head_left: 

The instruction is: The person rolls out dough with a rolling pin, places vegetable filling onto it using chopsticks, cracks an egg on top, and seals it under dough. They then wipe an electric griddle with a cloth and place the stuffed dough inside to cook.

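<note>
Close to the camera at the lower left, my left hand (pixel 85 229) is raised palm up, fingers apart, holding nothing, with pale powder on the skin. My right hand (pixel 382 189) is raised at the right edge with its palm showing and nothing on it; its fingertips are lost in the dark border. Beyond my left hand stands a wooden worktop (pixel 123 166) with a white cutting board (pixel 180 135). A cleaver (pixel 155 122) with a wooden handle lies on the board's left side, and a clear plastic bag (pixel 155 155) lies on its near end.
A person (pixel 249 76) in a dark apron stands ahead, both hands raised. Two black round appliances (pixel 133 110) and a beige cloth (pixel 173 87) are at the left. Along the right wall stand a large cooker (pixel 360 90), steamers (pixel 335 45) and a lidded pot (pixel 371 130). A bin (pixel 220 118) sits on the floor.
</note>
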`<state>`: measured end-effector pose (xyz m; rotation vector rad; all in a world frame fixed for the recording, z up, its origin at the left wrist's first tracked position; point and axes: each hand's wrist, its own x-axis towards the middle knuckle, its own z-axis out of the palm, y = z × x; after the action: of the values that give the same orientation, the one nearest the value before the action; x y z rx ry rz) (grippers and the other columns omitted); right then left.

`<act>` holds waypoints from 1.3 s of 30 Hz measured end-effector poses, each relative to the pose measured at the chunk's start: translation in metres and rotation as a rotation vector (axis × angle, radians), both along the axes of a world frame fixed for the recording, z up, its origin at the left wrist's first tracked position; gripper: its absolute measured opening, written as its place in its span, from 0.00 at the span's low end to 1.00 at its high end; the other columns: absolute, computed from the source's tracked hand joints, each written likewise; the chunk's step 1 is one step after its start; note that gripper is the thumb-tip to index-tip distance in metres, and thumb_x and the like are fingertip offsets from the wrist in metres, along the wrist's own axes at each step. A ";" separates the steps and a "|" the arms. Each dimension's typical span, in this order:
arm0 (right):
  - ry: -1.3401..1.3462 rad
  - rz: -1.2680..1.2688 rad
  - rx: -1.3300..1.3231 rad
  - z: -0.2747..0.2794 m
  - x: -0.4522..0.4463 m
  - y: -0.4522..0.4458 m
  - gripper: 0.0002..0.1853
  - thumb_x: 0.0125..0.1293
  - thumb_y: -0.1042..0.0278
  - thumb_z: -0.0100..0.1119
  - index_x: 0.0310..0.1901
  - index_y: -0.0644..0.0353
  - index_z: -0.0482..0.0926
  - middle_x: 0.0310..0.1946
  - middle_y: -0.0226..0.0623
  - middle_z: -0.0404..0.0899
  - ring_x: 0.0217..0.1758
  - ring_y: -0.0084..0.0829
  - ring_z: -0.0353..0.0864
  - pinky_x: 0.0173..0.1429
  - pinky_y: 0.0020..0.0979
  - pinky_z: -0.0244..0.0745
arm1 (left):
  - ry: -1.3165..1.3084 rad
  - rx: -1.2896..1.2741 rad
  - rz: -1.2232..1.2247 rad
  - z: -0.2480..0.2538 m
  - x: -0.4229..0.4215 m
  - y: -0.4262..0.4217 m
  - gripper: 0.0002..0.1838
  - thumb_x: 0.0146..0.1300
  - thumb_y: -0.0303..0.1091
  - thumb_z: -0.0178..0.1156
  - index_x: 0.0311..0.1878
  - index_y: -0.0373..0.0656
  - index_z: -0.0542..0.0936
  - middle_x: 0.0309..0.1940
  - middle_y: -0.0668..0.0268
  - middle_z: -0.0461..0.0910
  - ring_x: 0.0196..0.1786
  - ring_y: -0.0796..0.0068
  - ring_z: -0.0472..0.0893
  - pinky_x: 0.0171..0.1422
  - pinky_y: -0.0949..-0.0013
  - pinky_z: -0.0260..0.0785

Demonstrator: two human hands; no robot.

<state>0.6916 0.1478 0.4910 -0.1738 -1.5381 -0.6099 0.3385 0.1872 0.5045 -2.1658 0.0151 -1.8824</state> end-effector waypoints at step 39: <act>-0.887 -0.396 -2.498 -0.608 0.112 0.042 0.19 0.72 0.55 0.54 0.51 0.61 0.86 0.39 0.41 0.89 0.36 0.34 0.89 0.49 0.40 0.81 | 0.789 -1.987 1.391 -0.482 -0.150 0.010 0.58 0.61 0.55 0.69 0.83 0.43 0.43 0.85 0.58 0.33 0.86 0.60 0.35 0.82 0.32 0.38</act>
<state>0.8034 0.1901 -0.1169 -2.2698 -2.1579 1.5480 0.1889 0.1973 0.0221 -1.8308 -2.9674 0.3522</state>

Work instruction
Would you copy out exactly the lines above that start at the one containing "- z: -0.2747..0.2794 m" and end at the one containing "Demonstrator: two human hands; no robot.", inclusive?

Result of this exercise
  - z: -0.2747..0.2794 m
  - x: -0.4522..0.4463 m
  - y: -0.4522..0.4458 m
  - gripper: 0.0002..0.1853
  - thumb_x: 0.0125..0.1293
  - thumb_y: -0.1042..0.0278
  - thumb_z: -0.0100..0.1119
  - index_x: 0.0310..0.1901
  - index_y: -0.0644..0.0353
  - index_z: -0.0482..0.0926
  - middle_x: 0.0310..0.1946
  - middle_y: -0.0226..0.0623
  - middle_z: -0.0404..0.0899
  - ring_x: 0.0217..0.1758
  - ring_y: -0.0084..0.0829
  - ring_z: -0.0353..0.0864
  - pinky_x: 0.0173..0.1429
  - pinky_y: 0.0020..0.0979
  - pinky_z: -0.0244..0.0745
arm1 (left):
  - ry: -1.3165..1.3084 rad
  - rx: -1.2896..1.2741 rad
  - rz: -1.2232..1.2247 rad
  - z: -0.2480..0.2538 m
  - x: -0.4229..0.4215 m
  - y: -0.4262..0.4217 m
  - gripper: 0.0002..0.1838
  - thumb_x: 0.0146..0.1300
  - thumb_y: -0.0303..0.1091
  - thumb_z: -0.0178..0.1156
  - index_x: 0.0311..0.1878
  - index_y: -0.0373..0.0656
  - index_z: -0.0542..0.0936
  - middle_x: 0.0309..0.1940
  - middle_y: -0.0668..0.0268
  - middle_z: -0.0461..0.0910
  - ring_x: 0.0196..0.1786
  - ring_y: -0.0796..0.0068
  - ring_z: -0.0472..0.0893
  - pinky_x: 0.0171..0.1422
  - pinky_y: -0.0949..-0.0013
  - pinky_z: -0.0260..0.0785

Demonstrator: two human hands; no robot.

The answer has been written out completely.